_To do_
Give the listing again exactly, skipping any pictures it holds.

*****

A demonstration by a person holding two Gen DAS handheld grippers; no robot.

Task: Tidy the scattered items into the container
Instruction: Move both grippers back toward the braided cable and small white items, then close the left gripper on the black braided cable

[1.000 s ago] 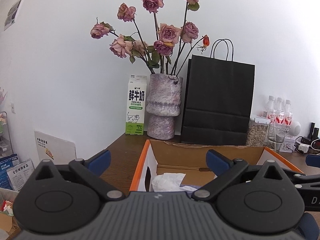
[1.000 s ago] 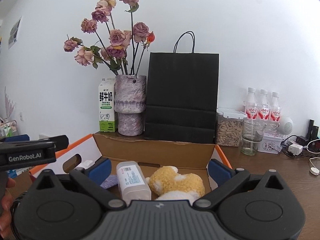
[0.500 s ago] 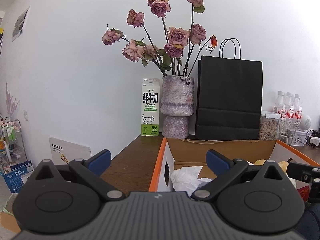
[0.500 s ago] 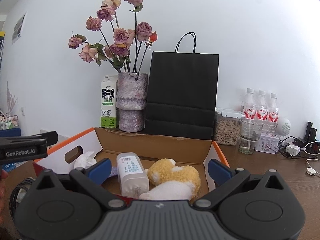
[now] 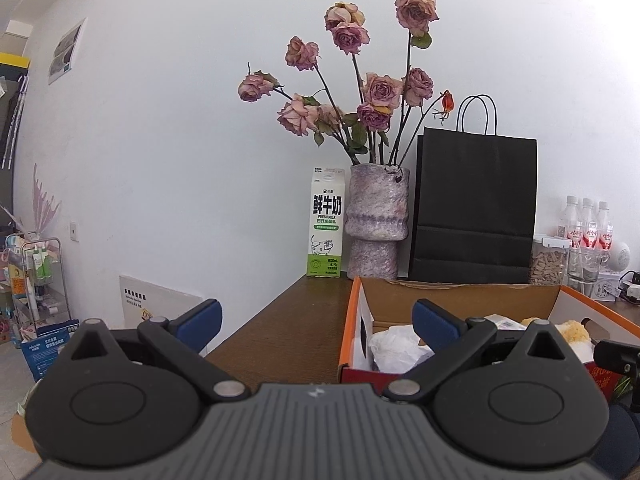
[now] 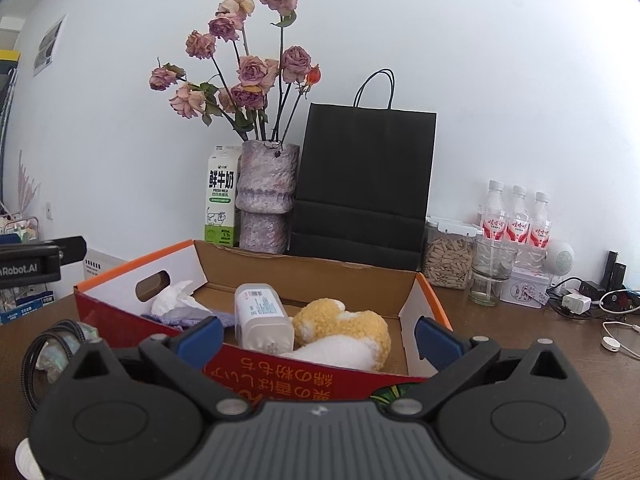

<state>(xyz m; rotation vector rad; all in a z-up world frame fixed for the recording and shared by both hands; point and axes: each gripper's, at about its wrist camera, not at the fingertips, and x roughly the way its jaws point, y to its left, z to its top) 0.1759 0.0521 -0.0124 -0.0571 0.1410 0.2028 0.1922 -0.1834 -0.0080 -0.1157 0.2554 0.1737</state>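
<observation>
Counting inside the cardboard box (image 6: 304, 278) on the table (image 6: 500, 332), I see one white bottle (image 6: 262, 318), one plush toy (image 6: 340, 334), one crumpled tissue (image 6: 176, 300); left gripper (image 5: 316, 320) and right gripper (image 6: 318, 336) both spread, empty.

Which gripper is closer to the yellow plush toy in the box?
Right. The right gripper faces the plush toy over the box's near wall; the left gripper sits off the box's left end, toy far right.
</observation>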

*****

_Response area_
A demonstration by a person holding two Gen DAS handheld grippers; no robot.

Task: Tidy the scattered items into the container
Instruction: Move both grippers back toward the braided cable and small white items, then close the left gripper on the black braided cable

[1.000 s ago] 
[1.000 s ago] 
[0.500 s ago] 
[0.500 s ago] 
[now] 
[now] 

<state>(xyz m; rotation vector rad; all in a z-up world frame fixed for the recording and shared by both hands; point and axes: each gripper's, at about its wrist camera, not at the fingertips, and x roughly the way its jaws point, y to its left, z to its top) 0.1759 0.0521 -0.0124 -0.0571 0.1410 0.2028 0.1922 -0.1834 -0.0080 -0.1157 0.2554 0.1737</state>
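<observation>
Counting inside the cardboard box (image 6: 304, 278) on the table (image 6: 500, 332), I see one white bottle (image 6: 262, 318), one plush toy (image 6: 340, 334), one crumpled tissue (image 6: 176, 300); left gripper (image 5: 316, 320) and right gripper (image 6: 318, 336) both spread, empty.

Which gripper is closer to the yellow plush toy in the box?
Right. The right gripper faces the plush toy over the box's near wall; the left gripper sits off the box's left end, toy far right.
</observation>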

Apart from this answer, nothing more is required.